The purpose of screening tests, such as laboratory draws and ultrasound imaging or ankle-brachial pressure index (ABPI) testing ( Box 9.4 ), is to determine the etiology of edema, pain, or redness when clinical history and manifestation are not sufficient. Ruling out infection, vascular or arterial disease, lymphangiosis carcinomatosa, and other morbidities or conditions must occur before a diagnosis of lymphedema can be made and corresponding therapies initiated. When diagnosis of lymphedema is uncertain or difficult, referral to a lymphologist or physiatrist experienced in lymphedema is recommended. For example, redness of the skin that accompanies swelling can be caused by erysipelas infection. However, lymphangiosis carcinomatosa (an inflammation of the lymph vessels which can be associated with cancer) can manifest in the same way. Laboratory assessment for infection may demonstrate a pronounced leukocytosis, elevated C-reactive protein (CRP), and the blood cultures which are positive for group A streptococci (indicating erysipelas) or Staphylococcus aureus .

Box 9.4
Screening Investigations for Differential Diagnoses of Lymphedema
Adapted with permission from Lymphoedema Framework.
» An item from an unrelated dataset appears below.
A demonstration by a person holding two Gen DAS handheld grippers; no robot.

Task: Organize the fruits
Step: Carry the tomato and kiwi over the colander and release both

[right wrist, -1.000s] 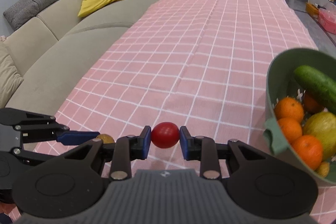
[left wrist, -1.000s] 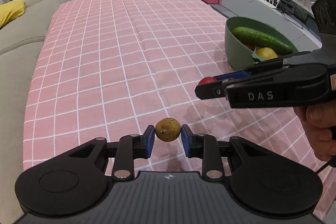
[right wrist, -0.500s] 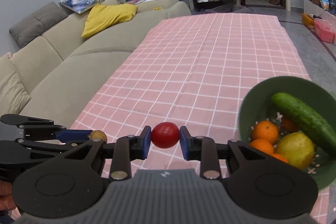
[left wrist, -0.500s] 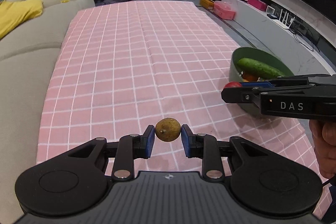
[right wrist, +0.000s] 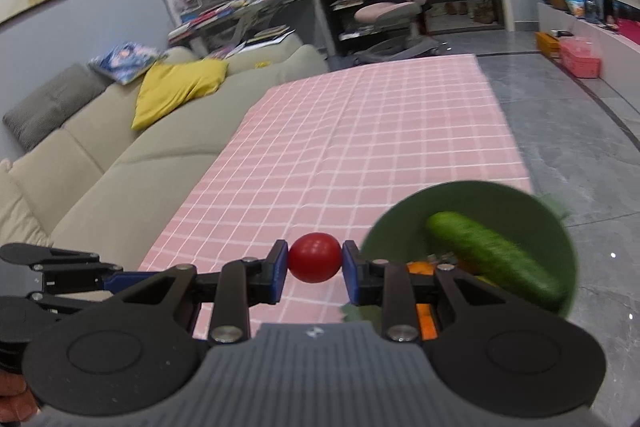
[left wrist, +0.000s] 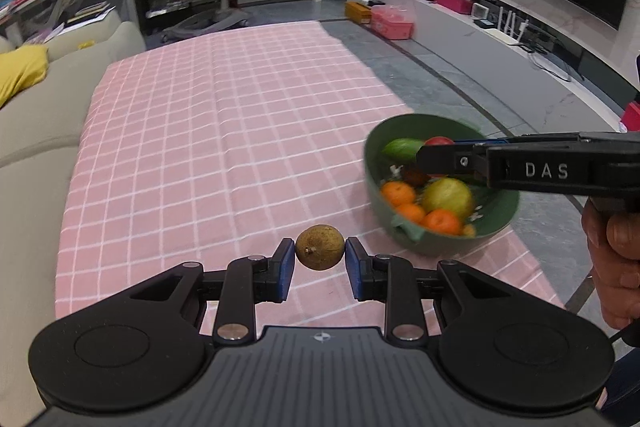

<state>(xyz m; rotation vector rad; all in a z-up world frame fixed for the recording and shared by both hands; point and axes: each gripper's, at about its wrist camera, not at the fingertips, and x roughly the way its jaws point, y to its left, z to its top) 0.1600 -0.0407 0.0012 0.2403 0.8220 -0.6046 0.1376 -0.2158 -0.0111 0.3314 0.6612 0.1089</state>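
Left wrist view: a brown round fruit (left wrist: 319,247) is kept pinched between the closed blue pads of the left gripper (left wrist: 319,258) above the pink checked cloth (left wrist: 224,131). The red tomato (right wrist: 315,257), clamped in the right gripper (right wrist: 315,263), has been carried from beside the green bowl (left wrist: 420,241) to over it, above the cucumber (right wrist: 494,259) and oranges (left wrist: 398,193).

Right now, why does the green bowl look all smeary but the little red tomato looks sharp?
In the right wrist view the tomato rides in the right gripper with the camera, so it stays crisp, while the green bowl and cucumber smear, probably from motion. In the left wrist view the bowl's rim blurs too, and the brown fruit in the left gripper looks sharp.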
Best Practice for the Management of Lymphoedema. International Consensus . London: MEP Ltd.; 2006. https://www.lympho.org/portfolio/best-practice-for-the-management-of-lymphoedema .

  • Blood tests:

    • 1.

      Complete blood count

    • 2.

      Urea and electrolytes

    • 3.

      Thyroid function tests

    • 4.

      Liver function tests

    • 5.

      Plasma total protein and albumin

    • 6.

      Fasting glucose

    • 7.

      Erythrocyte sedimentation rate/C-reactive protein

    • 8.

      β-Natriuretic peptide

    • 9.

      Consider genetic sequencing panel (diagnosis of primary LE)

  • Urine dipstick testing, including observation for chyluria

  • Ultrasound/Doppler (including ankle-brachial pressure index)

  • Chest X-ray

  • MRI/CT

CT , Computed tomography; LE , lymphedema; MRI , magnetic resonance imaging.